### Task
Whatever the data contains, copy all of it exactly.

### Source information

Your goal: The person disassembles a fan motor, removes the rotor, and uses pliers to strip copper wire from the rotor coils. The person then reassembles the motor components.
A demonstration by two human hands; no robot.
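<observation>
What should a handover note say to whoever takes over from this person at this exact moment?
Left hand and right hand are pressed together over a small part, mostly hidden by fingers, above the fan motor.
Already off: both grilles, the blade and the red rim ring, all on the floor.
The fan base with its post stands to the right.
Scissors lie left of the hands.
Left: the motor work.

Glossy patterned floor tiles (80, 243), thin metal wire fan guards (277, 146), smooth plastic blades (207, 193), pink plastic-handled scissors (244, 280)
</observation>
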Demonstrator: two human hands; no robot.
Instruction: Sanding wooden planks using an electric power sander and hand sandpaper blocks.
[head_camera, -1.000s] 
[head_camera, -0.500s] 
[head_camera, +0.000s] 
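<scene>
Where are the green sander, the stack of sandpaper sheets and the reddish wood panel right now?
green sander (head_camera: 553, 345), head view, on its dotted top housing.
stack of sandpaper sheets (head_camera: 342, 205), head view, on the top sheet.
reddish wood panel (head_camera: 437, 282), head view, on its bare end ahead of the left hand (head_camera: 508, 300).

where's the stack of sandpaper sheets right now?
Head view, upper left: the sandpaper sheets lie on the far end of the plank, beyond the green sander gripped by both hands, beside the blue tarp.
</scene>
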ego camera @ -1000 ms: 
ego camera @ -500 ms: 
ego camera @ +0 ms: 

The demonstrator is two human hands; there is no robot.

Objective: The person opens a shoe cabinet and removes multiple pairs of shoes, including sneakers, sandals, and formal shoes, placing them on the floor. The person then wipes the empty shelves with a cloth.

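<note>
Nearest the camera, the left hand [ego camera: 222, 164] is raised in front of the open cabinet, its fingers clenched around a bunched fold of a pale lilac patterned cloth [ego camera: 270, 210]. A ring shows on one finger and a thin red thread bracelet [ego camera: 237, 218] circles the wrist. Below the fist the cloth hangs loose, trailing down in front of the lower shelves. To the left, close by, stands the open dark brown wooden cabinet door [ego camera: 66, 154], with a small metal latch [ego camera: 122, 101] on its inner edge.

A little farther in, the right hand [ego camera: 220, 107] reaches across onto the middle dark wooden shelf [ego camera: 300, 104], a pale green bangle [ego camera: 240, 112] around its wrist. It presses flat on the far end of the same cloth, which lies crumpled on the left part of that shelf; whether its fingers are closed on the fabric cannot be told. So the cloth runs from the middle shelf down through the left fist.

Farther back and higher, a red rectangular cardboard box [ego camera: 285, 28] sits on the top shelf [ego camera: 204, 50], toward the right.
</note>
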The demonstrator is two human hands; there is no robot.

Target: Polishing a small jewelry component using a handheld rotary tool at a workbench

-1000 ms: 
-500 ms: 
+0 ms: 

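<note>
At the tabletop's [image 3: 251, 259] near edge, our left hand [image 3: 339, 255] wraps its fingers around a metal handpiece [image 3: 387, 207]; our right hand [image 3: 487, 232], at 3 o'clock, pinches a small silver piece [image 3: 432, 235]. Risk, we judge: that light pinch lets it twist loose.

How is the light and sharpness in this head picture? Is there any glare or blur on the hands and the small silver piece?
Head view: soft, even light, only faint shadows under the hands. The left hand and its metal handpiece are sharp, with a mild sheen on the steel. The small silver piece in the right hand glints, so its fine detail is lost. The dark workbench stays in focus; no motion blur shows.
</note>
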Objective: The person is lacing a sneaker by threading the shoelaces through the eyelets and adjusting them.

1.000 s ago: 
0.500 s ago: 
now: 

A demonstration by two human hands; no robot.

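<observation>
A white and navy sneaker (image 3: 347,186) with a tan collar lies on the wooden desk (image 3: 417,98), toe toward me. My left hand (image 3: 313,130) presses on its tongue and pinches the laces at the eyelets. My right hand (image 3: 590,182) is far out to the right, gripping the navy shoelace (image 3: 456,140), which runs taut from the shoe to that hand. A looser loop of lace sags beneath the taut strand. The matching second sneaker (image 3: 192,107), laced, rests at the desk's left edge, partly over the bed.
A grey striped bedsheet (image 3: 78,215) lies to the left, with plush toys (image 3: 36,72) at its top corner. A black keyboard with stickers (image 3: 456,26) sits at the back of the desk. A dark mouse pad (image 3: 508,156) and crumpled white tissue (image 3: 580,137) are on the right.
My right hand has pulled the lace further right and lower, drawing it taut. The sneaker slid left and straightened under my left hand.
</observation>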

### Result for this exercise
Your goal: The person disassembles a fan motor, removes the rotor, and uses pliers to strip copper wire from the rotor coils. The person then reassembles the motor components.
A demonstration by two human hands; no robot.
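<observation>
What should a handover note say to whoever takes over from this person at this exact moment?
Left hand and right hand are pressed together over a small part, mostly hidden by fingers, above the fan motor.
Already off: both grilles, the blade and the red rim ring, all on the floor.
The fan base with its post stands to the right.
Scissors lie left of the hands.
Left: the motor work.

Glossy patterned floor tiles (80, 243), thin metal wire fan guards (277, 146), smooth plastic blades (207, 193), pink plastic-handled scissors (244, 280)
</observation>
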Demonstrator: two human hands; no robot.
Instruction: Sanding wooden planks using an electric power sander and hand sandpaper blocks.
[head_camera, -1.000s] 
[head_camera, -0.500s] 
[head_camera, +0.000s] 
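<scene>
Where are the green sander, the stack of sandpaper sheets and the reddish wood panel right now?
green sander (head_camera: 553, 345), head view, on its dotted top housing.
stack of sandpaper sheets (head_camera: 342, 205), head view, on the top sheet.
reddish wood panel (head_camera: 437, 282), head view, on its bare end ahead of the left hand (head_camera: 508, 300).

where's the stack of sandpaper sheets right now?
Head view, upper left: the sandpaper sheets lie on the far end of the plank, beyond the green sander gripped by both hands, beside the blue tarp.
</scene>
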ego camera @ -1000 ms: 
ego camera @ -500 ms: 
ego camera @ +0 ms: 

The demonstrator is two human hands; there is no robot.

Objective: The person opens a shoe cabinet and removes multiple pairs of shoes, including sneakers, sandals, and formal shoes, placing them on the floor. The person then wipes the empty shelves with a cloth.

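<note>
Nearest the camera, the left hand [ego camera: 222, 164] is raised in front of the open cabinet, its fingers clenched around a bunched fold of a pale lilac patterned cloth [ego camera: 270, 210]. A ring shows on one finger and a thin red thread bracelet [ego camera: 237, 218] circles the wrist. Below the fist the cloth hangs loose, trailing down in front of the lower shelves. To the left, close by, stands the open dark brown wooden cabinet door [ego camera: 66, 154], with a small metal latch [ego camera: 122, 101] on its inner edge.

A little farther in, the right hand [ego camera: 220, 107] reaches across onto the middle dark wooden shelf [ego camera: 300, 104], a pale green bangle [ego camera: 240, 112] around its wrist. It presses flat on the far end of the same cloth, which lies crumpled on the left part of that shelf; whether its fingers are closed on the fabric cannot be told. So the cloth runs from the middle shelf down through the left fist.

Farther back and higher, a red rectangular cardboard box [ego camera: 285, 28] sits on the top shelf [ego camera: 204, 50], toward the right.
</note>
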The demonstrator is two human hands; there is no robot.

Target: Polishing a small jewelry component using a handheld rotary tool at a workbench

-1000 ms: 
-500 ms: 
+0 ms: 

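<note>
At the tabletop's [image 3: 251, 259] near edge, our left hand [image 3: 339, 255] wraps its fingers around a metal handpiece [image 3: 387, 207]; our right hand [image 3: 487, 232], at 3 o'clock, pinches a small silver piece [image 3: 432, 235]. Risk, we judge: that light pinch lets it twist loose.

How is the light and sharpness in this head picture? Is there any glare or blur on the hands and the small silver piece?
Head view: soft, even light, only faint shadows under the hands. The left hand and its metal handpiece are sharp, with a mild sheen on the steel. The small silver piece in the right hand glints, so its fine detail is lost. The dark workbench stays in focus; no motion blur shows.
</note>
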Objective: The person is lacing a sneaker by threading the shoelaces through the eyelets and adjusting them.

1.000 s ago: 
0.500 s ago: 
now: 

A demonstration by two human hands; no robot.

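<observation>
A white and navy sneaker (image 3: 347,186) with a tan collar lies on the wooden desk (image 3: 417,98), toe toward me. My left hand (image 3: 313,130) presses on its tongue and pinches the laces at the eyelets. My right hand (image 3: 590,182) is far out to the right, gripping the navy shoelace (image 3: 456,140), which runs taut from the shoe to that hand. A looser loop of lace sags beneath the taut strand. The matching second sneaker (image 3: 192,107), laced, rests at the desk's left edge, partly over the bed.
A grey striped bedsheet (image 3: 78,215) lies to the left, with plush toys (image 3: 36,72) at its top corner. A black keyboard with stickers (image 3: 456,26) sits at the back of the desk. A dark mouse pad (image 3: 508,156) and crumpled white tissue (image 3: 580,137) are on the right.
My right hand has pulled the lace further right and lower, drawing it taut. The sneaker slid left and straightened under my left hand.
</observation>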

No further answer is needed.